How to Claim R&D Tax Credits for Startups in 2024

Startups are often at the forefront of innovation, making them ideal candidates for the R&D tax credit. The credit has no size requirement, and the scope of eligible activities is quite broad.That’s why the research and development tax credit for startups is worth investigating in most cases, even for those who are unsure if they qualify.
Written by
Jozef Lewitzky
Published on
July 10, 2024

Startups are often at the forefront of innovation, making them ideal candidates for the R&D tax credit. The credit has no size requirement, and the scope of eligible activities is quite broad.

That’s why the research and development tax credit for startups is worth investigating in most cases, even for those who are unsure if they qualify.

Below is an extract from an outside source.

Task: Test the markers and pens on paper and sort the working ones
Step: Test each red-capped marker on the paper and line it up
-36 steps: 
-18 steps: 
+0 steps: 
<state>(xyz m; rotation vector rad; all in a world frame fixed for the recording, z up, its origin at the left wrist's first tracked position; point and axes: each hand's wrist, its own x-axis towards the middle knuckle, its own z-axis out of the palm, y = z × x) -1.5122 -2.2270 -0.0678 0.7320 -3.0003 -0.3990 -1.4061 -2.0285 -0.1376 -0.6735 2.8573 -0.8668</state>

The following article explains how to claim the R&D tax credit for startups, including:

  1. Which startups qualify.
  2. How to understand the eligibility requirements.
  3. And practical steps for claiming the credit.

What is the R&D Tax Credit?

The research and development tax credit encourages businesses to innovate and think ahead. It credits an average of 6.5-10% of QREs (Qualified Research Expenditures) including wages, supply costs, and contracted research expenses.

The R&D tax credit applies mainly to small and medium-sized businesses. It provides tax incentives for:

  • Developing new products or services
  • Improvements in old products or services
  • The creation or testing of new prototypes 

How Does the Research & Development Tax Credit Work?

The R&D tax credit provides tax breaks to companies that conduct research and develop new products, improvements, and other innovations.

If the firm has been in business for less than 5 years and has less than 5 million in gross receipts, the R&D tax credit can be applied to payroll taxes. This allows firms that have yet to profit to benefit.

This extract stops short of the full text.